When I die, I don’t want ceremony. I don’t want the beating of breasts and grand gestures of grief. I don’t want people who barely knew me at all to make claims to deep connections with me, although I guess this will only happen if I die tragically and young. I definitely don’t want the Westboro Baptist Church to show up at my memorial, because cripes, I just died, now I already have to come back and smite a bunch of people?
Before I die, I’d like to live well. Not loud, not large. Just well. Ideally, I would like to live the way Harold Ramis lived, by being able to create and contribute in such a way that made the people he liked look as talented as possible, and that inspired people I know to express their grief at his passing in the following ways:
“Thank you, dude.
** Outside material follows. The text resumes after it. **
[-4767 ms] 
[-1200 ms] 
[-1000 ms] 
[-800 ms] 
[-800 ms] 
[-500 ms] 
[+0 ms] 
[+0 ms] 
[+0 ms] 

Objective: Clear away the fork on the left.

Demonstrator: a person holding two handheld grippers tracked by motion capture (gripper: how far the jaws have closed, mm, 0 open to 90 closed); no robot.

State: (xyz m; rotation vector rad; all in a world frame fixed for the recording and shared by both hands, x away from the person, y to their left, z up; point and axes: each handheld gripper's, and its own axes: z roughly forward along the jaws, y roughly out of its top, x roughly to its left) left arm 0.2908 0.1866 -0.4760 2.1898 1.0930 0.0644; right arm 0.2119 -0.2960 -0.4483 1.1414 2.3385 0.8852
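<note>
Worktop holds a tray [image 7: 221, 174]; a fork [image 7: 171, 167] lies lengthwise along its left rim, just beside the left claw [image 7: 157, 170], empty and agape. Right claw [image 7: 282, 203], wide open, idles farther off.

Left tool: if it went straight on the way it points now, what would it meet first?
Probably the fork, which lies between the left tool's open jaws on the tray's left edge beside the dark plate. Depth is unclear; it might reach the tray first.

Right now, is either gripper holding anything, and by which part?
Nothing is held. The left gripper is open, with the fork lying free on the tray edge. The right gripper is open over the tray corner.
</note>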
You fucking ruled.”
“Personal hero. Changed the game. Rest in peace, sir.”
“Now, practically nothing is funny.”
“A 21-proton pack salute for my favorite ghostbuster…”
And this…
I’ve said before that every now and then, someone dies and it feels especially sad, the new void especially empty, because in some way, it felt like that person or their work made them a part of your team. Correctly or not, you feel as though they thought they way you’d think, that they’d created the things you might have, and like if you ever got to meet them, you’d probably get along. They’d be on your side. And when they die, you sigh and think “another one bites the dust.”
For me, my team included people like Kurt Vonnegut, George Carlin, and Jim Carroll. And seriously, look the fuck out if it turns out Tom Waits is a mortal, because if he dies I. Will. Freak.
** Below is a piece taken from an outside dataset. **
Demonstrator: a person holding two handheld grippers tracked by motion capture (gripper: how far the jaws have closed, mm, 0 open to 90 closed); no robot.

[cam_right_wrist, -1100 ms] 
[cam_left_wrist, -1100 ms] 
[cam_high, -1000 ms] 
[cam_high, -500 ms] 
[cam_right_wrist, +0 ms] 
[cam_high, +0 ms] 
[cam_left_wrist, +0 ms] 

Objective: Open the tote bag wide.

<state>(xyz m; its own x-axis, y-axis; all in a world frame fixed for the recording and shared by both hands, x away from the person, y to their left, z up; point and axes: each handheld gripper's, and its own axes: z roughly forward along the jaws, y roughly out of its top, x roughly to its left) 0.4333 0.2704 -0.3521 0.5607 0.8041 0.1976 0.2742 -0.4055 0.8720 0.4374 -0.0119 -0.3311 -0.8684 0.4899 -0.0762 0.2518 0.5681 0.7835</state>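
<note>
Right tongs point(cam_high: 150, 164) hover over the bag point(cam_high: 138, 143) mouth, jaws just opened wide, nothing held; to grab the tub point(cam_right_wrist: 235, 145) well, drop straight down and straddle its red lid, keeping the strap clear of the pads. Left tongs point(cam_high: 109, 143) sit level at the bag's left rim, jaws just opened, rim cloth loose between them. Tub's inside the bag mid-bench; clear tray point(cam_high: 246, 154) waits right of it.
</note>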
Harold Ramis was another member of the team. Even from a very young age, I knew that the stuff he wrote and the way he told stories was a blueprint for what I thought was funny. He was a guy who was just smart as hell and didn’t feel the need to dull that intelligence with easy, idiotic jokes. Sure, his jokes were silly and a lot of his scenes were absurd, but there was language there, and the ability to make even the most repugnant characters (Bluto, Venkmann) seem lovable in an unconventional way.
And of course I cannot ignore that while the first of my movie star crushes was Indiana Jones, my second was Egon Spengler. Indiana had my dream career, but I’ve always had a thing for the nerds. Especially when they’re Jewish.
Thanks, Harold Ramis. Thanks for writing all that stuff. Thanks for some of the greatest comedies the world will ever see, and god help anyone who doesn’t agree with that because I do not want to be friends with them. I hope you can rest in peace, but if not, please come back and haunt Aykroyd. Make him experience feelings of dread in his basement or attic until he a) stops talking about aliens and b) shuts up about making a Bill Murray-less Ghostbusters sequel.
I’m not saying I believe in all of that, necessarily, but if part of it turns out correct and I could possibly meet you sometime in the weird future, just know…I want to party with you, cowboy.